■ Work item ■
For each line below, check for "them"; give only the total of lines where it occurs.

(Dataset items)
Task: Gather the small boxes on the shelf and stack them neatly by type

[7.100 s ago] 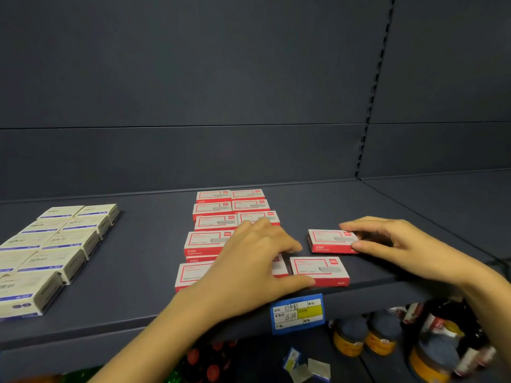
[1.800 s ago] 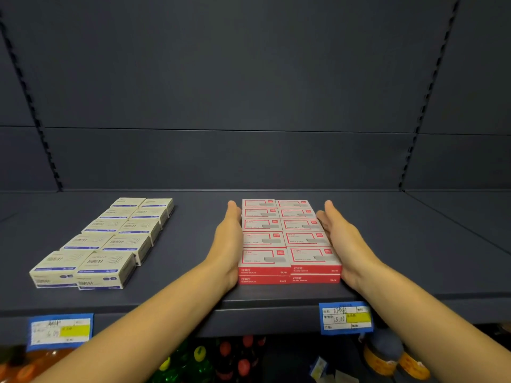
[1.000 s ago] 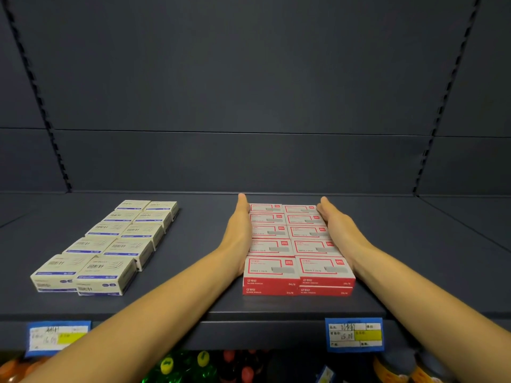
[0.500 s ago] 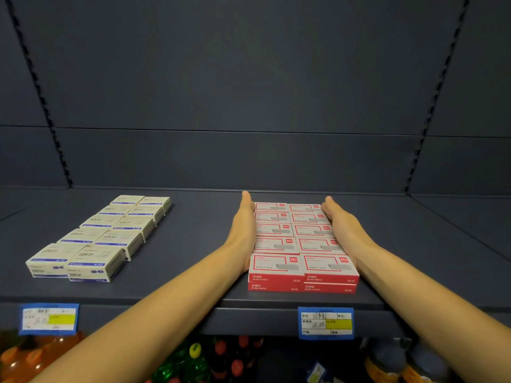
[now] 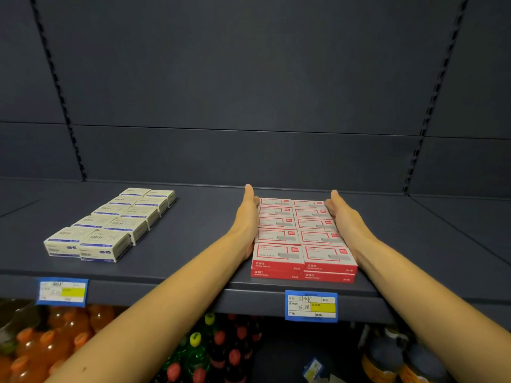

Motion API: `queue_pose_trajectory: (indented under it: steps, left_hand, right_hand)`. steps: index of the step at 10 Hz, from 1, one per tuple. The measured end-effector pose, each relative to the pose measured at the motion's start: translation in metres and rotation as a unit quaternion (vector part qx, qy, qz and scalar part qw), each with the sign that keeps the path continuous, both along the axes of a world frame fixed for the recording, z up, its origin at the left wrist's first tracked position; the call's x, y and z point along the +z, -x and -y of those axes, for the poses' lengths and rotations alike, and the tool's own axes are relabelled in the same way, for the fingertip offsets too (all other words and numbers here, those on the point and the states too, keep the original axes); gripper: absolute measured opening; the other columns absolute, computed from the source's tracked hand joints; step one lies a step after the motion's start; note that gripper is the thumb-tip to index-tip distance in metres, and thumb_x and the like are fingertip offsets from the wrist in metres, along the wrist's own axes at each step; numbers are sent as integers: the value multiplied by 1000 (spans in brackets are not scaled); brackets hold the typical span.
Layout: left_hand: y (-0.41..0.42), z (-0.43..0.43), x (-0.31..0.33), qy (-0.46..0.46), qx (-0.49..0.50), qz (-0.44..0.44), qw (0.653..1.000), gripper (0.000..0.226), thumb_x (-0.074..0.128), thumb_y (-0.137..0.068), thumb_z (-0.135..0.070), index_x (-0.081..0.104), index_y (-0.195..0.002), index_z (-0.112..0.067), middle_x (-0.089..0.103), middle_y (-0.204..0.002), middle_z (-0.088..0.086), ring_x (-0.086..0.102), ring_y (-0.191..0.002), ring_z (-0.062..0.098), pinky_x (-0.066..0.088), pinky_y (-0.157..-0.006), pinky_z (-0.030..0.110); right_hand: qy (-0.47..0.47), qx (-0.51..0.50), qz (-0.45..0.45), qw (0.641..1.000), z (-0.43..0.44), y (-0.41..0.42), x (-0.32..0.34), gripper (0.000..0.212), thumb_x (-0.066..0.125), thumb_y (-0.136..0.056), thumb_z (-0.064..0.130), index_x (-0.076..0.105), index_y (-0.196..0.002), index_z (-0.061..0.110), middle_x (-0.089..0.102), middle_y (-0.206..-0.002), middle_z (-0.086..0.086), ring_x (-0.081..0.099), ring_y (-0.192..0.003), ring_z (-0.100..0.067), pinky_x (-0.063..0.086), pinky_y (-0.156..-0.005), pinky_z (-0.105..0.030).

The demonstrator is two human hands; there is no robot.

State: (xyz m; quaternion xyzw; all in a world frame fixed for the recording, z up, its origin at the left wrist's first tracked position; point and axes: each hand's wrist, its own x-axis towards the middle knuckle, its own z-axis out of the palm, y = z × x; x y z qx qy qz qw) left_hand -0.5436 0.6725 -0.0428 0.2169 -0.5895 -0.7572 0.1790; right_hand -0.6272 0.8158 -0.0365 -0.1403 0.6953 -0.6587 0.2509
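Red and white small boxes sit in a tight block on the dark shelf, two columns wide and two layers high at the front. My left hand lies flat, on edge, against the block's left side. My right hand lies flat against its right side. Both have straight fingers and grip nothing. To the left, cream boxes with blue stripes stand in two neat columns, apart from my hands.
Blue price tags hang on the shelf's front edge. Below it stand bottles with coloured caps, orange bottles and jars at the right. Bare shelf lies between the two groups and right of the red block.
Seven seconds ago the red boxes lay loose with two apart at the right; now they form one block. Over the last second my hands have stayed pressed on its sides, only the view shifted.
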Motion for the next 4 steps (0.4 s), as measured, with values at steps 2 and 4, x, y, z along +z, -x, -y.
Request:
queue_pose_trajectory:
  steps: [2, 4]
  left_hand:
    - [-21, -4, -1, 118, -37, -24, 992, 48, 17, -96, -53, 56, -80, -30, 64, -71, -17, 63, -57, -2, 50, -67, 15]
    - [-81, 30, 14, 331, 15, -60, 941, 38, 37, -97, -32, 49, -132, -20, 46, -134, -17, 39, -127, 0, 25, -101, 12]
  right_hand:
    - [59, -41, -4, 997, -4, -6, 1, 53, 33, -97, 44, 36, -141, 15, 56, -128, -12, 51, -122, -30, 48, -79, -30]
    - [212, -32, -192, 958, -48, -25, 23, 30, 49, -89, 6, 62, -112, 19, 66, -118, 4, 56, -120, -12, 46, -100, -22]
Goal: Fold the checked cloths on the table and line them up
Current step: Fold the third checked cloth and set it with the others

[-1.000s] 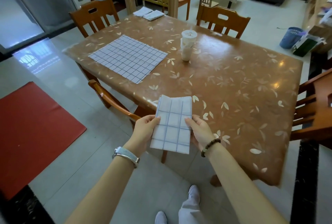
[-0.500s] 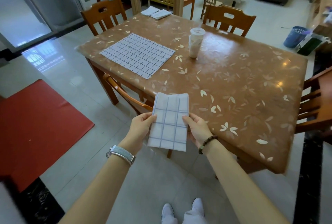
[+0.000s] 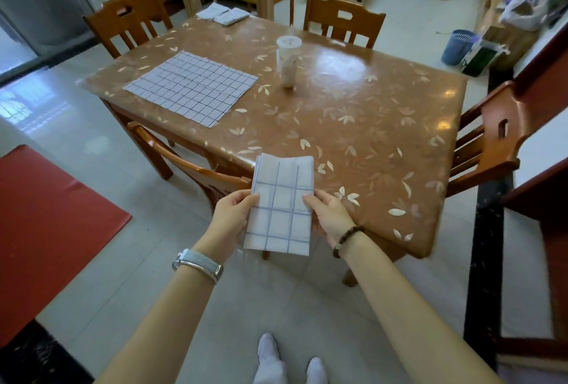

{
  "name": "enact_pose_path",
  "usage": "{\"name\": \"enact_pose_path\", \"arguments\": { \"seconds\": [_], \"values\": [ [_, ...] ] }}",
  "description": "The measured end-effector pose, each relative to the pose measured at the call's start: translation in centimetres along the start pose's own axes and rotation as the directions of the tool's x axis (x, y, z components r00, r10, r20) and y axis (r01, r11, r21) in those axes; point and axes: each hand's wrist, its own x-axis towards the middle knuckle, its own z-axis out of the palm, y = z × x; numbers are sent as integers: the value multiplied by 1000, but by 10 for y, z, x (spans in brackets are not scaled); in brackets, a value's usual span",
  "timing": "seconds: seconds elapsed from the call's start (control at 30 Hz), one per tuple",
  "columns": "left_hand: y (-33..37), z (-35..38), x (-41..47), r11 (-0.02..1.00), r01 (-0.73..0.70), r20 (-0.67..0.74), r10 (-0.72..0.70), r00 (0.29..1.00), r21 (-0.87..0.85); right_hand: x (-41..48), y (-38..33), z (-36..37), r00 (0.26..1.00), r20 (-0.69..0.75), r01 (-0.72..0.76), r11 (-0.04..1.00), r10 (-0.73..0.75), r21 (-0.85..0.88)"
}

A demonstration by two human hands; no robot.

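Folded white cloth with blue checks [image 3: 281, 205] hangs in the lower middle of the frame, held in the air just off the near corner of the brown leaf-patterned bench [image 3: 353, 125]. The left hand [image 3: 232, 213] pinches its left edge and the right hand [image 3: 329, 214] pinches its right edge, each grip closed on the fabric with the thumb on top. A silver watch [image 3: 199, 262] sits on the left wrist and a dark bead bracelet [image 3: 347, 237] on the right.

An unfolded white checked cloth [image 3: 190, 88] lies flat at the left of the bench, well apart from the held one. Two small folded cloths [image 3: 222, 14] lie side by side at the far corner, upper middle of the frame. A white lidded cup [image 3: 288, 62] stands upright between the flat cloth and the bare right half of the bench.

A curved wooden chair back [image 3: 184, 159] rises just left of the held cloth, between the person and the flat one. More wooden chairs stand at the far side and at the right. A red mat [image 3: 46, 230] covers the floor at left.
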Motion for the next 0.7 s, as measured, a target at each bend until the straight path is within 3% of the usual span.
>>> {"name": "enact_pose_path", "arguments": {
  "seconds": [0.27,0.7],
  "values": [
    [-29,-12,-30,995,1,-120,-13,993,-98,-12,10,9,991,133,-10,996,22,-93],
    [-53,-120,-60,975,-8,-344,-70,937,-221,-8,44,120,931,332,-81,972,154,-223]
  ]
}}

■ Response to the task ■
2